吳軟軟越說越興奮,由於激動,後背的傷口崩裂,滲出絲絲血跡,她卻恍若未覺。
“那陳楚不過是個運氣好的暴君,仗著手裡有黑冰台那群瘋狗纔敢橫行霸道。如果能請到梅師兄出山,以他的智計,定能讓那個暴君作繭自縛,甚至讓他跪在我爹麵前認錯!”
蘇倌倌重重點頭,目光堅定:“對!這天下是大楚百姓的天下,不是陳楚一個人的天下。既然他無道,那我們就請聖人出山,肅清乾坤!”
兩人越聊越投機,彷彿隻要找到了梅長安,那個坐在龍椅上的男人就會立刻灰飛煙滅。
安顏在一旁默默地收拾藥箱,聽到“得之可得天下”這種尷尬的台詞,她尷尬得腳趾幾乎要在鞋底摳出一座紫禁城。
“兩位。”安顏冷不丁開口,“你們口中的梅才子,要是真有經天緯地之才,當初你們吳家被抄的時候,他怎麼不出來放個屁?”
吳軟軟一噎,隨即惱羞成怒道:“那是梅師兄在觀察!在等待時機!你這種江湖醫生懂什麼權謀?”
安顏聳聳肩,背起藥箱往外走:“我是不懂權謀,但我懂傷口。
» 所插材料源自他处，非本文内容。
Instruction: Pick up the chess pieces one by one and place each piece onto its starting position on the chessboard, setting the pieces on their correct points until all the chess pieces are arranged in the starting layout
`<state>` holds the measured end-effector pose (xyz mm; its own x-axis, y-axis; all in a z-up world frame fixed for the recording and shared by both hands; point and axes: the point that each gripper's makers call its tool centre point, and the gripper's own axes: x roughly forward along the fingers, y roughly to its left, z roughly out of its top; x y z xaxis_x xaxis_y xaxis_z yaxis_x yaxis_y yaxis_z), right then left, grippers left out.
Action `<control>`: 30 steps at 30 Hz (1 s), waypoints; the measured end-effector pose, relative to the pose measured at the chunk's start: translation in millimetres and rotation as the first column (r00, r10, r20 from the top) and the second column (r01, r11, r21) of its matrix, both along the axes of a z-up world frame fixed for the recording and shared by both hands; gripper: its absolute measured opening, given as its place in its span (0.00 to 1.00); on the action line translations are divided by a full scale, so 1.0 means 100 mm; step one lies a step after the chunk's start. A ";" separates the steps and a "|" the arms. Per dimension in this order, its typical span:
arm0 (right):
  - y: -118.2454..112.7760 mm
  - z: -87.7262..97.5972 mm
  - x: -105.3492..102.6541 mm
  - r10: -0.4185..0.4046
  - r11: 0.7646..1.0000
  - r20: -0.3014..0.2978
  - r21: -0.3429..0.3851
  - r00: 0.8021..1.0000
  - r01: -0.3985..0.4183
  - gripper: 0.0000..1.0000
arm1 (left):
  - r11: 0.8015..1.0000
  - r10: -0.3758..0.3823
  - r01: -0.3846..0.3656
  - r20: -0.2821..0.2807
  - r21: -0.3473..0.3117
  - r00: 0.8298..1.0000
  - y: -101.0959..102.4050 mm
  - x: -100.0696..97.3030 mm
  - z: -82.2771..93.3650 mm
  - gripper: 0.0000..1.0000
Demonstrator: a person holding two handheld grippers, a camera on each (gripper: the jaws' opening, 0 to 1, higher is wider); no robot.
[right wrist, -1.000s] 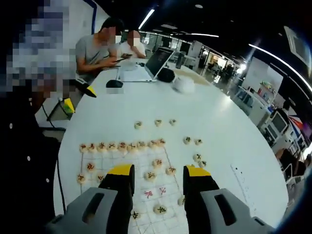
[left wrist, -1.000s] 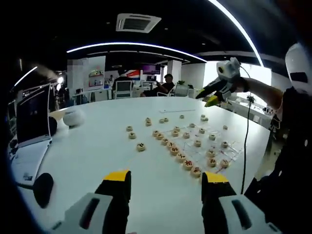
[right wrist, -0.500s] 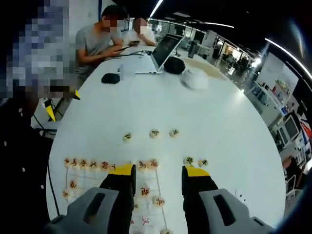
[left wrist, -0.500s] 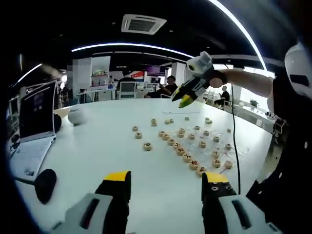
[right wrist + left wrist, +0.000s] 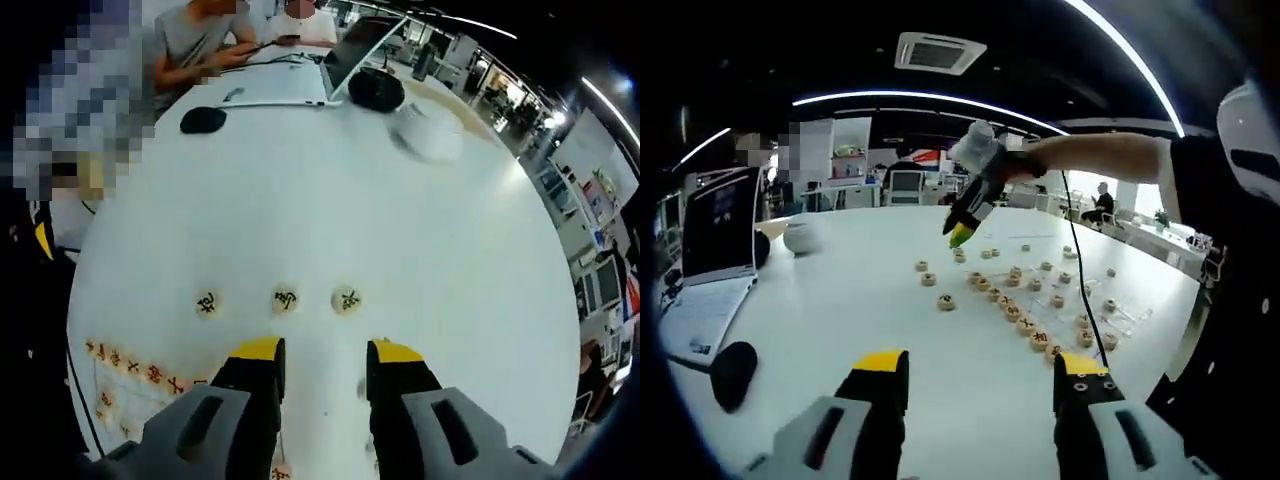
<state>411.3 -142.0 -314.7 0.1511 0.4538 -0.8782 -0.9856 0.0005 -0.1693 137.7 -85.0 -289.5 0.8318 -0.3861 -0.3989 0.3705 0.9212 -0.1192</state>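
Round wooden chess pieces lie on the white table (image 5: 840, 310). A long row of them (image 5: 1025, 322) runs along the clear chessboard (image 5: 1118, 318), and several more sit on it. Three loose pieces (image 5: 285, 298) lie side by side just beyond my right gripper (image 5: 322, 358), which hovers over the table, open and holding nothing. That right gripper (image 5: 960, 236) reaches in from the right on a person's arm, above the loose pieces (image 5: 930, 279). My left gripper (image 5: 980, 372) stays low at the near table edge, open and empty. Part of the row (image 5: 130, 362) shows at lower left.
An open laptop (image 5: 715, 230), a black mouse (image 5: 730, 378) and a white rounded object (image 5: 800, 235) sit on the left of the table. Seated people (image 5: 200, 35) are at the far end, behind a second laptop (image 5: 355, 45), a mouse (image 5: 203, 120) and a black pouch (image 5: 375, 92).
The right gripper has swung away from the board, across the table to above the three loose pieces, still open. The left gripper has hardly moved.
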 end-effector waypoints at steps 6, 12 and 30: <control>0.15 -0.21 0.13 -0.007 0.999 -0.017 -0.041 1.000 0.006 0.33 | 1.000 0.012 -0.012 0.006 -0.005 1.000 0.03 0.00 0.03 0.59; 0.26 -0.35 0.20 -0.013 0.998 -0.043 -0.061 0.999 0.010 0.32 | 0.999 0.029 -0.029 -0.003 -0.015 1.000 0.09 0.00 0.00 0.59; 0.28 -0.51 0.32 -0.052 0.996 -0.100 -0.079 0.994 0.044 0.19 | 0.999 0.032 -0.032 -0.012 -0.012 0.999 0.12 0.05 -0.03 0.59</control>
<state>443.3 -114.4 -366.0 0.0792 0.3788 -0.9221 -0.9968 0.0393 -0.0695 142.5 -72.5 -292.5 0.8388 -0.3643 -0.4045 0.3394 0.9310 -0.1346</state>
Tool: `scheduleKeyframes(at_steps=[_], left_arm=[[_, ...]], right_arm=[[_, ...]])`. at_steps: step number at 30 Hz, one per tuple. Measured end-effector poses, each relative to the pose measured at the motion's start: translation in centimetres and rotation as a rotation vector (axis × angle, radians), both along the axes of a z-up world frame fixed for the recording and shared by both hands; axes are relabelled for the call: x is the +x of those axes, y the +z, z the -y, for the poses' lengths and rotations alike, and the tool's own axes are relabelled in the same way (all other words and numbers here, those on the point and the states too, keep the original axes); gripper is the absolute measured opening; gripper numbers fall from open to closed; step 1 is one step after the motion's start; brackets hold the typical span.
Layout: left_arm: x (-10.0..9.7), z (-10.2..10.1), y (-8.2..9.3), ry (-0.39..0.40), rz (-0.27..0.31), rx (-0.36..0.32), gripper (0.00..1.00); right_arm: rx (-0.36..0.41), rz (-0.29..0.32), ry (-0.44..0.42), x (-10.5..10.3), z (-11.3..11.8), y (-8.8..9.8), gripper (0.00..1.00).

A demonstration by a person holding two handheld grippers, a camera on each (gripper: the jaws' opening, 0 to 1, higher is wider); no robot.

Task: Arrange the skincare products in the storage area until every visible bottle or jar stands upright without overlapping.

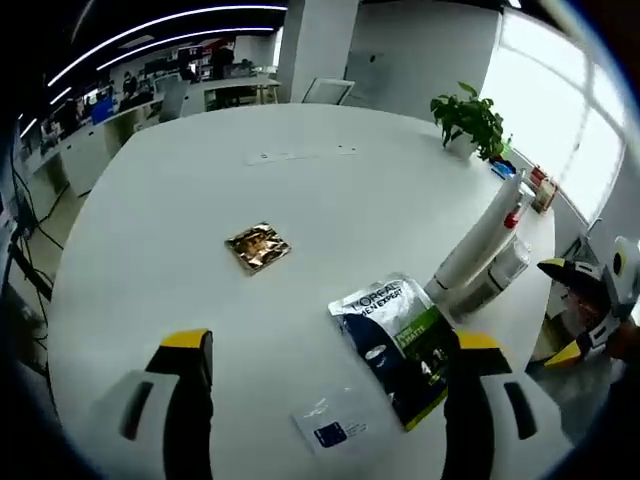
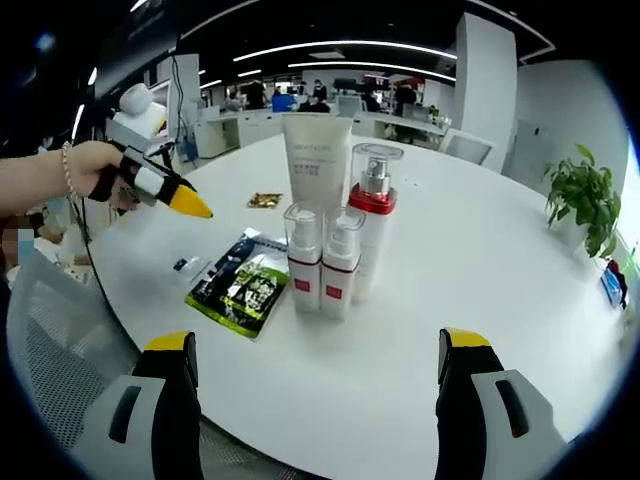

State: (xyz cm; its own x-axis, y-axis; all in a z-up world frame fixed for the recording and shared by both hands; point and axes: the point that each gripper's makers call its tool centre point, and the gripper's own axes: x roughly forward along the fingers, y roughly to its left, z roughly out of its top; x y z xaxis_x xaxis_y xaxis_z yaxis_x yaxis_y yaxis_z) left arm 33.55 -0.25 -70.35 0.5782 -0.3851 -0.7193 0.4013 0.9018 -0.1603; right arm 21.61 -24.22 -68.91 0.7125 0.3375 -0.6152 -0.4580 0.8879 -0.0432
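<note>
In the left gripper view the left gripper (image 1: 325, 385) hangs over the white round table (image 1: 200, 200) with its yellow-tipped jaws wide apart and nothing between them. Just above the right jaw lies a flat L'Oréal sachet (image 1: 400, 350), dark blue and green, and below it, toward the bottom centre, a small clear sample packet (image 1: 335, 425) with a blue label. A gold foil packet (image 1: 257, 246) lies alone near the middle of the frame, well apart from the rest. At centre right the skincare bottles appear as a white tube (image 1: 480, 240) and a clear-capped bottle (image 1: 495, 280) close together (fisheye distortion makes them look slanted). A potted plant (image 1: 470, 120) sits at the upper right.

In the right gripper view the right gripper (image 2: 315, 400) is also spread open and empty, low in the frame. The products stand upright in a tight cluster at centre: a tall white tube (image 2: 317, 160) at the back, a red-collared pump bottle (image 2: 375, 215) beside it, and two small spray bottles (image 2: 322, 260) in front, side by side. The sachet lies flat just left of them. At upper left, a hand (image 2: 95, 170) holds the other gripper.
</note>
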Motion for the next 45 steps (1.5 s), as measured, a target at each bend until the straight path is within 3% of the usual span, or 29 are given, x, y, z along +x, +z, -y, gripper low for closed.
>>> scheduleKeyframes(at_steps=[14, 22, 31, 45], left_arm=[[2.9, 0.8, -0.8, 0.105, -0.013, 0.015, 0.92], [4.6, 0.9, -1.9, 0.209, -0.033, -0.004, 0.9], [7.1, 0.1, -3.7, 0.205, -0.042, 0.06, 0.87], [9.8, -0.3, -4.8, 0.298, -0.042, 0.04, 0.83]], right_arm=[[-0.005, -0.019, -0.017, -0.1, 0.3, -0.3, 1.0], [0.0, -0.023, -0.035, 0.0, 0.6, -0.5, 0.99], [-0.001, -0.032, -0.036, 0.0, 0.6, -0.6, 0.99], [0.006, -0.037, -0.037, 0.0, 0.5, -0.6, 0.98]])
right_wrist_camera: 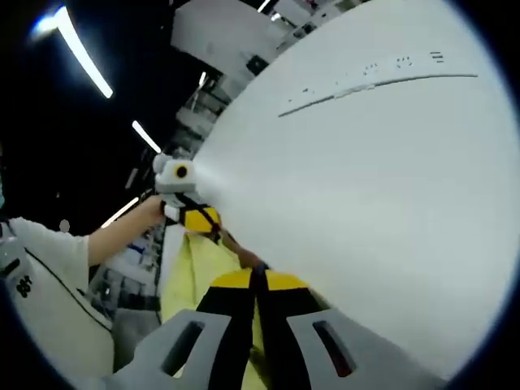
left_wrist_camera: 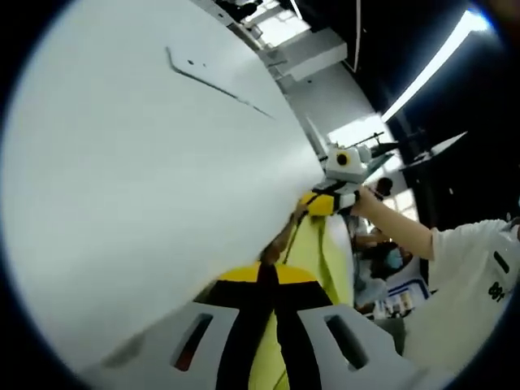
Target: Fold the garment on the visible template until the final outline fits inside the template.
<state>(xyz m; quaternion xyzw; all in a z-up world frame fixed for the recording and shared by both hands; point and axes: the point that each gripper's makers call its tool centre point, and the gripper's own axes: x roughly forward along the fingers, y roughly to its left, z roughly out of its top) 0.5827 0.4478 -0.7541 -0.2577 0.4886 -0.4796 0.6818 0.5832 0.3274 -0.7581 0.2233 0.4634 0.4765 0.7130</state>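
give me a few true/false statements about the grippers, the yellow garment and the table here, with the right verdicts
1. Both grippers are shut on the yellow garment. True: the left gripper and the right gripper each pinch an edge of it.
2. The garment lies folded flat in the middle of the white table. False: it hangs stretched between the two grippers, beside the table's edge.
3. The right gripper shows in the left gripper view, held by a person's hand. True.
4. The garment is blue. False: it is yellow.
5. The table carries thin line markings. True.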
不想爛屁股就乖乖趴著,別到處跑。”
看著安顏離去的背影,吳軟軟恨恨地啐了一口:“等我們扳倒了陳楚,這種沒規矩的女人,定要讓她好看!”
……
與此同時,鎮南關外。
烈日炙烤著連綿不絕的南越營地。半個月了,這支號稱百萬的龐大軍隊,除了消耗了驚人的糧草,沒有踏入大楚境內半步。
中軍大帳內,空氣凝滯得讓人窒息。
軍師韓萬忠跪在女帝陸傾城麵前,聲音帶著幾分絕望的顫抖:“陛下,退兵吧!不能再等了!”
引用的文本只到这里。